* **About this exercise**
Word for word, restate the lines of the data from the first through the one containing "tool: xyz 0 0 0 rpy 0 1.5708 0", and nothing else.

━━━━━━━━━━━━━━━━━━━━

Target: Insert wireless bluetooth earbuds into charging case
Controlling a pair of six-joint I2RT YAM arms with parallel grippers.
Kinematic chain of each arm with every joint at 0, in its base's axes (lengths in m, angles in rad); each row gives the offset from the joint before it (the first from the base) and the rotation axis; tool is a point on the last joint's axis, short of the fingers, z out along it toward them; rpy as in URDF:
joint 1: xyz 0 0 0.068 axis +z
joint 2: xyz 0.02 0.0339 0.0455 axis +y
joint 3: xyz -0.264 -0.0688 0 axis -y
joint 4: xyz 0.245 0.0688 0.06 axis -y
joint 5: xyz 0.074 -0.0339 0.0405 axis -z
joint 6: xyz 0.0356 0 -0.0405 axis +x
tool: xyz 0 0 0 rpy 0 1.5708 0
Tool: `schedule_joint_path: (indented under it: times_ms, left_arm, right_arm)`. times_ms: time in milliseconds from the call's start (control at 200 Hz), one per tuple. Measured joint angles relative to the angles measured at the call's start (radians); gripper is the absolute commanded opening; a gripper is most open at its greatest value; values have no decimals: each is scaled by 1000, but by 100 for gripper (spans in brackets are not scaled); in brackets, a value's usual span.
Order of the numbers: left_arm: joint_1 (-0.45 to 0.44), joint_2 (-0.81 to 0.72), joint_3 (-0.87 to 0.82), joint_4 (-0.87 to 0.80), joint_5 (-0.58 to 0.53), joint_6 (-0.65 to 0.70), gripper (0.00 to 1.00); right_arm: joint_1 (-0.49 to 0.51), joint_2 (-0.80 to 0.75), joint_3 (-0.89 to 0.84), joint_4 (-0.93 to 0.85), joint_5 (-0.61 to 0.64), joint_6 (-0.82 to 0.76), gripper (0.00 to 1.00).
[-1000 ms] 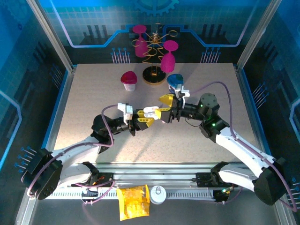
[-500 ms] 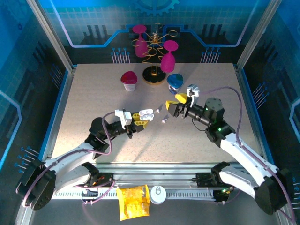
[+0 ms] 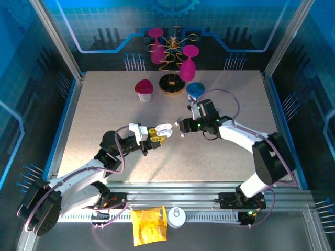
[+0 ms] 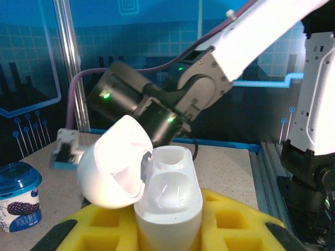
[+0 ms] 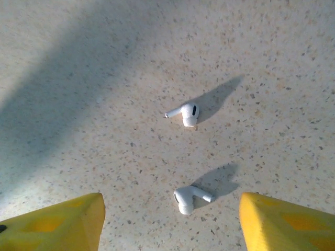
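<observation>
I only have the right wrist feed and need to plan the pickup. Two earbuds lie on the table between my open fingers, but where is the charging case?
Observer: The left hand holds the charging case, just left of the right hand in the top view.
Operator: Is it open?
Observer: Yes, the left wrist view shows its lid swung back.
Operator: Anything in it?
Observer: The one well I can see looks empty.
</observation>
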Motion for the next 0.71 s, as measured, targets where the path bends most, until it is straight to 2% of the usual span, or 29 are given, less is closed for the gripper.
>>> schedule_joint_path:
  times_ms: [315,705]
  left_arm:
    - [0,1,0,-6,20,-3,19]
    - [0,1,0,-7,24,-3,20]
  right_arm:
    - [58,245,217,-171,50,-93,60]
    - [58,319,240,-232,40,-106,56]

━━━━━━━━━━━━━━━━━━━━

* **Result of this exercise**
Target: Insert wireless bluetooth earbuds into charging case
Controlling a pair of six-joint I2RT YAM arms with parallel grippers.
Kinematic chain of each arm with every joint at 0, in its base's axes (lengths in m, angles in rad); each row gives the offset from the joint before it (the first from the base) and the rotation axis; tool is a point on the last joint's axis, short of the fingers, z out along it toward them; rpy as in URDF:
joint 1: xyz 0 0 0.068 axis +z
joint 2: xyz 0.02 0.0339 0.0455 axis +y
joint 3: xyz -0.264 -0.0688 0 axis -y
joint 4: xyz 0.245 0.0688 0.06 axis -y
joint 5: xyz 0.074 -0.0339 0.0405 axis -z
joint 6: xyz 0.0356 0 -0.0405 axis +x
tool: xyz 0 0 0 rpy 0 1.5708 0

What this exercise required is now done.